WHAT NEEDS TO BE DONE =>
The lines from the start of the records below through the line containing "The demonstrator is" are to be copied exactly, both ends included, with nothing added.

DATA PROVIDED =>
··········

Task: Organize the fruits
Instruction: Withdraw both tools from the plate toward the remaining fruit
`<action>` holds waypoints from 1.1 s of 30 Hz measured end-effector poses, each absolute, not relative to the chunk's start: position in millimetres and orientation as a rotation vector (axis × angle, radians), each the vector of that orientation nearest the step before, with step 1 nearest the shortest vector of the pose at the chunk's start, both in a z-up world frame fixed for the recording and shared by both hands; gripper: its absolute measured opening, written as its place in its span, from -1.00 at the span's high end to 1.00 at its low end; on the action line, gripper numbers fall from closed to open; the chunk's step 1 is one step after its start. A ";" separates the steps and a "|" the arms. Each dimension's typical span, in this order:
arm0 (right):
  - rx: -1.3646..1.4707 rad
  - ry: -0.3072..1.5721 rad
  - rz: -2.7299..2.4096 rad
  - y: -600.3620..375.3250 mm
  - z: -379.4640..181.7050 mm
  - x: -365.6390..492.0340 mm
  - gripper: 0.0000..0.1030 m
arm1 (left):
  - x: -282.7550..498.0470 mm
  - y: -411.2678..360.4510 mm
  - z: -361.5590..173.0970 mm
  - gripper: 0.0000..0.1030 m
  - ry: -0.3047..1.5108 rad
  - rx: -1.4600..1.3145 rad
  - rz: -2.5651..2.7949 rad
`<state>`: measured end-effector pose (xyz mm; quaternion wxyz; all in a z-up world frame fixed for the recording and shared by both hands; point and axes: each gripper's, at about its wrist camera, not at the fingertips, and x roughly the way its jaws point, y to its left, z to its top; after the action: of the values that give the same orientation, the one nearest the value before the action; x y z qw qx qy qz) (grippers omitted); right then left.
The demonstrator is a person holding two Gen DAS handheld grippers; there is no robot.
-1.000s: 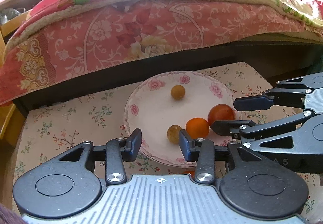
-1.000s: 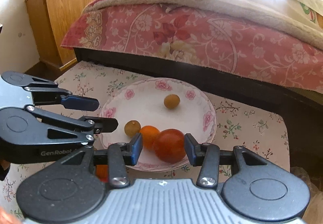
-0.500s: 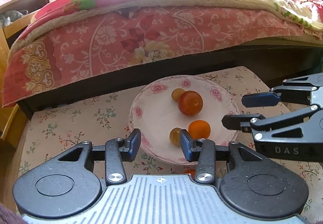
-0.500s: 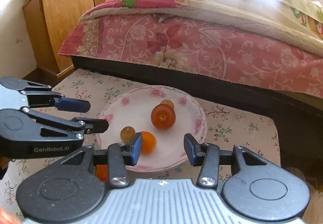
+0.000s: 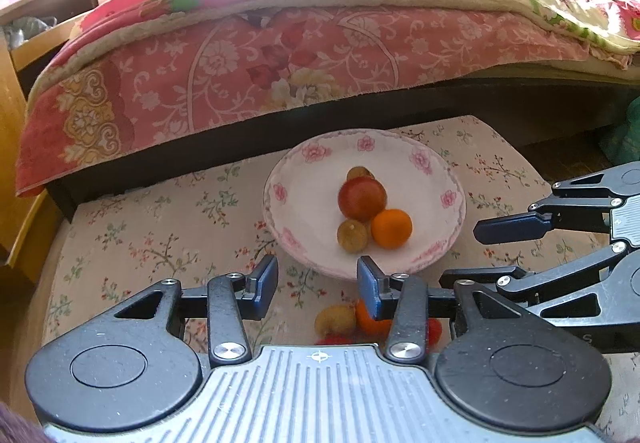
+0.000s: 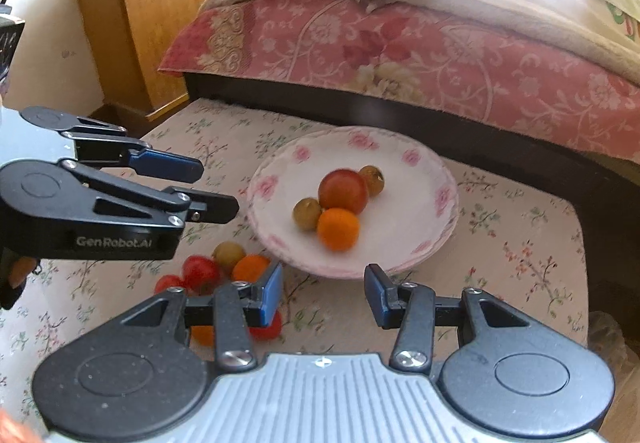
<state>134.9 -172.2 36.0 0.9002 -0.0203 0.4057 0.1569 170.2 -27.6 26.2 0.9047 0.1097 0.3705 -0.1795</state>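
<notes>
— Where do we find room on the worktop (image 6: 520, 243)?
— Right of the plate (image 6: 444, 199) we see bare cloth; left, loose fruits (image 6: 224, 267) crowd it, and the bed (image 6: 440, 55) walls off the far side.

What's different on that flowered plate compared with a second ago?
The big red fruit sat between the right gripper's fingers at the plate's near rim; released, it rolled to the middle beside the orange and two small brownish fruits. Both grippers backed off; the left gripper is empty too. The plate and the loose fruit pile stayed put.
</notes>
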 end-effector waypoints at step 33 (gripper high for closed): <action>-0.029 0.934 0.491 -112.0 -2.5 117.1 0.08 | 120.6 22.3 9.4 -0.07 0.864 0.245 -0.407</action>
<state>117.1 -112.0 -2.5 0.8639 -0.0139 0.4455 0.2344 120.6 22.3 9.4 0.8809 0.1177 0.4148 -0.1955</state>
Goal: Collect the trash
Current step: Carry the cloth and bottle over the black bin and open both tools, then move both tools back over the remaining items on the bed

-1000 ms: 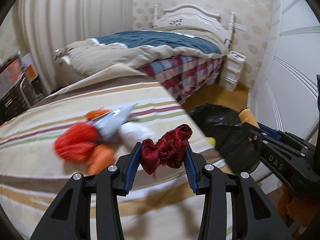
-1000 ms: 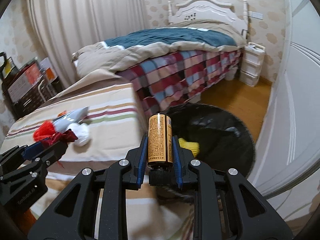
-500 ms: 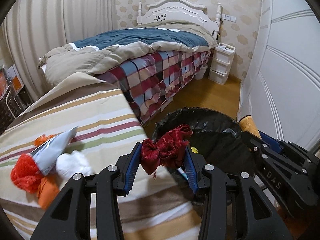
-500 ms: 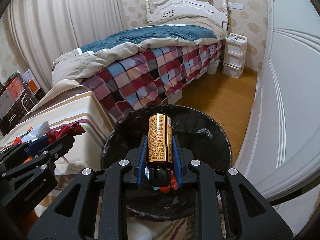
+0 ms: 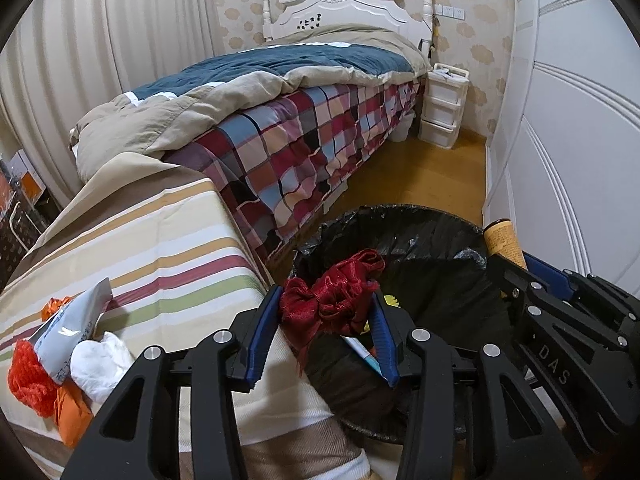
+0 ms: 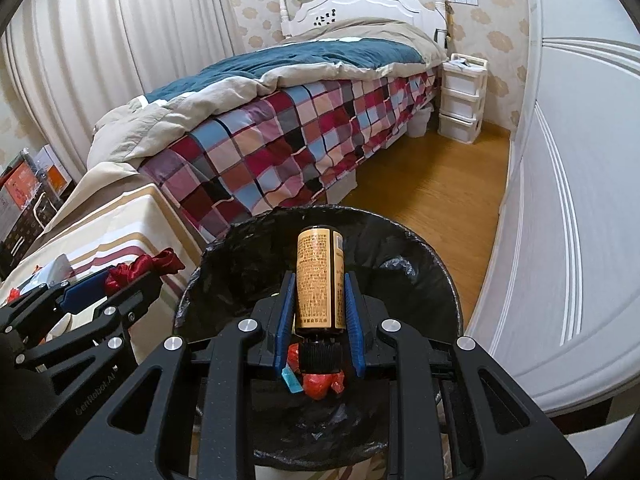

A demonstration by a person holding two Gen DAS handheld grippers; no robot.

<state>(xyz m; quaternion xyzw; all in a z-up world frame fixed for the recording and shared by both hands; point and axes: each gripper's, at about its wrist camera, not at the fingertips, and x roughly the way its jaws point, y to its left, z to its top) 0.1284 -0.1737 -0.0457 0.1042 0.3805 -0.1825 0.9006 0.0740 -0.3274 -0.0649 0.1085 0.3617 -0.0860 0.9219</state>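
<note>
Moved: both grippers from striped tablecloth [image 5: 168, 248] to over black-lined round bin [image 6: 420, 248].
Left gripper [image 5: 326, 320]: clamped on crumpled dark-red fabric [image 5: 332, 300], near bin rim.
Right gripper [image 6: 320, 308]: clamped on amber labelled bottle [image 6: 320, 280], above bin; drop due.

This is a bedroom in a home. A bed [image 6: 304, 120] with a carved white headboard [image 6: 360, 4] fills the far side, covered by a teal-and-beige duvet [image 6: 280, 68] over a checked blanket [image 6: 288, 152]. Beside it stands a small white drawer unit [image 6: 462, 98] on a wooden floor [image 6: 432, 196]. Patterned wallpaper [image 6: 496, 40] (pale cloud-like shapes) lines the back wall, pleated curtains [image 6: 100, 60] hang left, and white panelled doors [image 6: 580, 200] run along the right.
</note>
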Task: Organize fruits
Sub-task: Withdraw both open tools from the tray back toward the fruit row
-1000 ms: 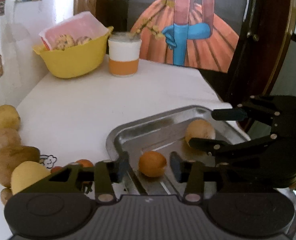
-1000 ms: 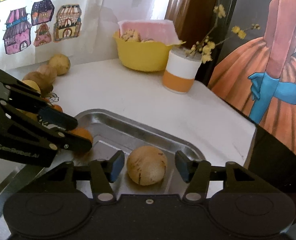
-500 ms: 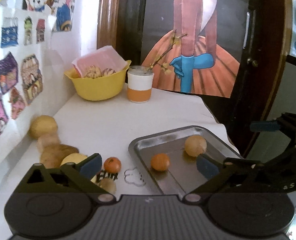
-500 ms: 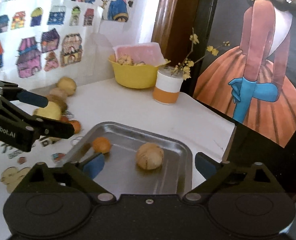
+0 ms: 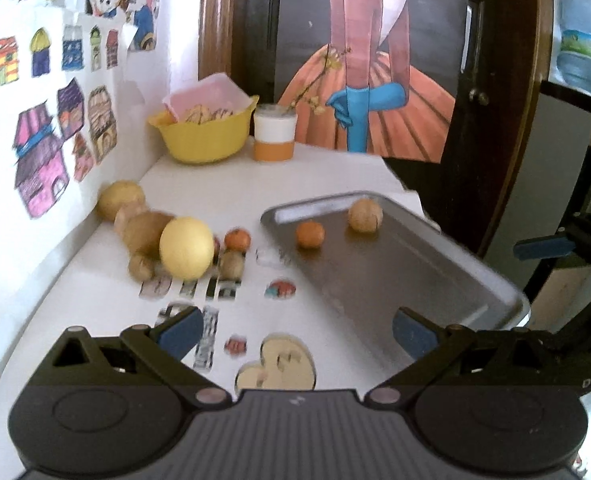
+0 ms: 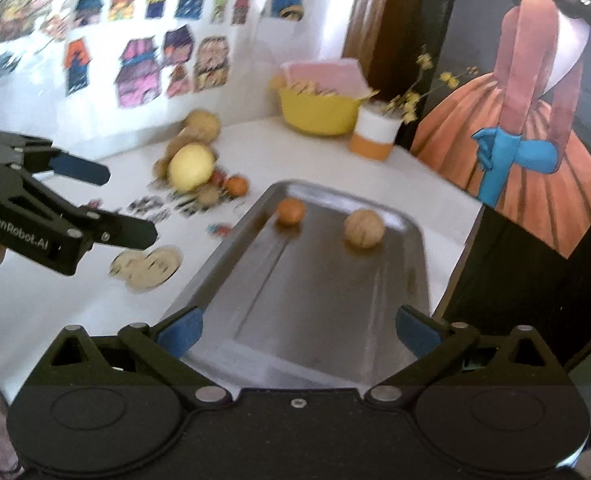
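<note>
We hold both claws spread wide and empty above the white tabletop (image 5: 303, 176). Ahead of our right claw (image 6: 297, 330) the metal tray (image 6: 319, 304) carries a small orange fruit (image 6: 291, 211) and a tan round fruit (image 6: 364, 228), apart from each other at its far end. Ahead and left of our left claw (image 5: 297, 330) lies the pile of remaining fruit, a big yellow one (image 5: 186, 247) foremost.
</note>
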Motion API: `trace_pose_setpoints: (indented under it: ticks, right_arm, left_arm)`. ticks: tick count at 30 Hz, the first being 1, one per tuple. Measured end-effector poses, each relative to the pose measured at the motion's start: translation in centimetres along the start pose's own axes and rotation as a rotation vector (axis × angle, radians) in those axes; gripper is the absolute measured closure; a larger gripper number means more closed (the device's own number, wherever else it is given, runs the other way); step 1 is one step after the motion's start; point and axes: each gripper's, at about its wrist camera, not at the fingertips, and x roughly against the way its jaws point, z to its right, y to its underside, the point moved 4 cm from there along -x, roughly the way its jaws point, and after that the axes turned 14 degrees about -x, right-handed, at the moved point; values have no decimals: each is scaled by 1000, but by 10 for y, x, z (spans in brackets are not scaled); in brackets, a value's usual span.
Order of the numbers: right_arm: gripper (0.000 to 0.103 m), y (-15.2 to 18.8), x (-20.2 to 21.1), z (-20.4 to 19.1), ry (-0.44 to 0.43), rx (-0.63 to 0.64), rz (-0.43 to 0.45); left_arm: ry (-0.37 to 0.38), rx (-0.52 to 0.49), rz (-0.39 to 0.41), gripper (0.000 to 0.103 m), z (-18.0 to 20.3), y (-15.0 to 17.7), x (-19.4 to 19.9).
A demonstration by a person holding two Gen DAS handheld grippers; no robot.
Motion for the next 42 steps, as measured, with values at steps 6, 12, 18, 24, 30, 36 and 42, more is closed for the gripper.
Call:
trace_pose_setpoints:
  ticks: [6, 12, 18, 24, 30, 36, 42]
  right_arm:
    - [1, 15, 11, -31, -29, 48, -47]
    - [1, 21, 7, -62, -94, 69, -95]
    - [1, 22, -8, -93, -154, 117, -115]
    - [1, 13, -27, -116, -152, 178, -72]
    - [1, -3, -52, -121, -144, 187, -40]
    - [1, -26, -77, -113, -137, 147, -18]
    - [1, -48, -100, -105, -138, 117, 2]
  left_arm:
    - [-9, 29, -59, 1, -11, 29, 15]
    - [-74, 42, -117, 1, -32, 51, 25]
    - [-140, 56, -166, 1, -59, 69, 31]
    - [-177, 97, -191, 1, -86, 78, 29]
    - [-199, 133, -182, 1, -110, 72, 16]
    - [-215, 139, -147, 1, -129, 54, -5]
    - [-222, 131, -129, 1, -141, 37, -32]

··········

THE COMPLETED TASK =>
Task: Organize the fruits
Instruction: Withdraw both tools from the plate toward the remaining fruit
`<action>` holds waypoints from 1.1 s of 30 Hz measured end-effector poses, each absolute, not relative to the chunk's start: position in millimetres and orientation as a rotation vector (axis × angle, radians), each the vector of that orientation nearest the step before, with step 1 nearest the shortest vector of the pose at the chunk's start, both in a z-up world frame fixed for the recording and shared by both hands; gripper: its absolute measured opening, written as its place in its span, from -1.00 at the span's high end to 1.00 at its low end; on the action line, gripper numbers fall from closed to open; the chunk's step 1 is one step after its start. A ";" separates the steps and a "|" the arms. Each dimension's typical span, in this order:
arm0 (right):
  - rx: -1.3646..1.4707 rad
  - ry: -0.3072..1.5721 rad
  - rz: -2.7299..2.4096 rad
  - y: -600.3620..375.3250 mm
  - z: -379.4640..181.7050 mm
  - x: -365.6390..492.0340 mm
  - gripper: 0.0000..0.1030 m
arm1 (left):
  - x: -282.7550..498.0470 mm
  - y: -411.2678..360.4510 mm
  - z: -361.5590..173.0970 mm
  - gripper: 0.0000..0.1030 m
  - ry: -0.3047..1.5108 rad
  - rx: -1.4600..1.3145 rad
  - rz: -2.5651..2.7949 rad
`<state>`: measured end-effector pose (xyz mm; quaternion wxyz; all in a z-up world frame fixed for the recording and shared by both hands; point and axes: each gripper's, at about its wrist camera, not at the fingertips, and x roughly the way its jaws point, y to its left, z to its top; after the action: of the values that give the same orientation, the one nearest the value before the action; x y z qw qx qy qz) (grippers omitted); right then left.
The demonstrator is a person holding two Gen DAS handheld grippers; there is no robot.

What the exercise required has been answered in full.